Work to be completed:
Copy each line of the data below in which the word "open" can be found.

Data provided:
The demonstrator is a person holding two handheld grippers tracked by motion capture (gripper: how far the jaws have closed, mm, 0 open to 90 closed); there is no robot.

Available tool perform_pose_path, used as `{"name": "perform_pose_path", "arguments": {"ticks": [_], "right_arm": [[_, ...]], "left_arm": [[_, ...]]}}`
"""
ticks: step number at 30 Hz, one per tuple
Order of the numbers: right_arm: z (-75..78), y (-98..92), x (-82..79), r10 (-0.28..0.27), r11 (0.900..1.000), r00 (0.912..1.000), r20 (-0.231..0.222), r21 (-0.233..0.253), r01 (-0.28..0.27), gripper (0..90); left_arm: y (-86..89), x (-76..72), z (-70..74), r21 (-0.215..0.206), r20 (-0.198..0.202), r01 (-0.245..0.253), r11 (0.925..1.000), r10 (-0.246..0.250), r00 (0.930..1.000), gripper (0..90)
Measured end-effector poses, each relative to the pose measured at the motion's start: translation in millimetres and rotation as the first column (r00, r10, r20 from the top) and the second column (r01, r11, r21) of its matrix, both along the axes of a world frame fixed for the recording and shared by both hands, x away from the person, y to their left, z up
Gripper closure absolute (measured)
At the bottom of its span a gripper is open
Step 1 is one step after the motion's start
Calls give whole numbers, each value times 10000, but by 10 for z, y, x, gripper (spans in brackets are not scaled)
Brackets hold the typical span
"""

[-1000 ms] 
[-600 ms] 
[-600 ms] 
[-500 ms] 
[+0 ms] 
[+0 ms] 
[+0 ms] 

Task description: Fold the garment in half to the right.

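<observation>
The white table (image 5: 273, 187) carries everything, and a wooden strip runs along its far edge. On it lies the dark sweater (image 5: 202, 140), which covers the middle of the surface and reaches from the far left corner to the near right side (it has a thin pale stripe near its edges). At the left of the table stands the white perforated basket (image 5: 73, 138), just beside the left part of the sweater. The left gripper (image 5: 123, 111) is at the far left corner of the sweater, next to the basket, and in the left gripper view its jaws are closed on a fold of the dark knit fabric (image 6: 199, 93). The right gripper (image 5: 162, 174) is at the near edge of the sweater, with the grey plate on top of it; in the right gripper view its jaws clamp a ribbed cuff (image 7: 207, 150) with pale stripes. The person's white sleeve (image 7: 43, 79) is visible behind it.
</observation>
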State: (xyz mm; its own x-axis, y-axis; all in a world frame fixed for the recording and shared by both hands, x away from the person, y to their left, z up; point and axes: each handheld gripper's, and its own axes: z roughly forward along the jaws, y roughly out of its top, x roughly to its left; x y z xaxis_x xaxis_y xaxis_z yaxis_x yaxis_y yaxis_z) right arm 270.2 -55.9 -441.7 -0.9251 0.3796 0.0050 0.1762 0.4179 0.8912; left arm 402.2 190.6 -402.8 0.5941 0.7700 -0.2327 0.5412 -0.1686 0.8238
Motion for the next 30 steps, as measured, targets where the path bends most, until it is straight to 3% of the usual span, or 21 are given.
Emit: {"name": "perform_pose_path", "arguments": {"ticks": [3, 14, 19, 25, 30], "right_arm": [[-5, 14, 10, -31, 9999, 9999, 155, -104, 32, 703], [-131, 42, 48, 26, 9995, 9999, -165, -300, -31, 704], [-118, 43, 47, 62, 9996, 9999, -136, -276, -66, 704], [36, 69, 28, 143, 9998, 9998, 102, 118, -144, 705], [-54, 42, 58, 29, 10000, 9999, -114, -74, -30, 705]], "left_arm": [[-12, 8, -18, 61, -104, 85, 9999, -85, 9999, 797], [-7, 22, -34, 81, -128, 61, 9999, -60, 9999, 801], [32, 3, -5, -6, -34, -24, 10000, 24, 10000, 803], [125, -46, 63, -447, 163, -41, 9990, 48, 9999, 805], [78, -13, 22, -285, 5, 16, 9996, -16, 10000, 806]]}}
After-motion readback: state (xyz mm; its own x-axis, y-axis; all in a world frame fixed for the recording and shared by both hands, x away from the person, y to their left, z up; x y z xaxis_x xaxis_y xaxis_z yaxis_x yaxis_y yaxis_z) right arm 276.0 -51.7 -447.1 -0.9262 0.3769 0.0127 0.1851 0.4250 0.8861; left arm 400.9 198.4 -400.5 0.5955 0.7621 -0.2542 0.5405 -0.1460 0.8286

Solution for this exercise:
The demonstrator is a person holding two handheld grippers tracked by motion capture (gripper: how far the jaws have closed, mm, 0 open to 90 closed); there is no robot.
At the bottom of its span a gripper is open

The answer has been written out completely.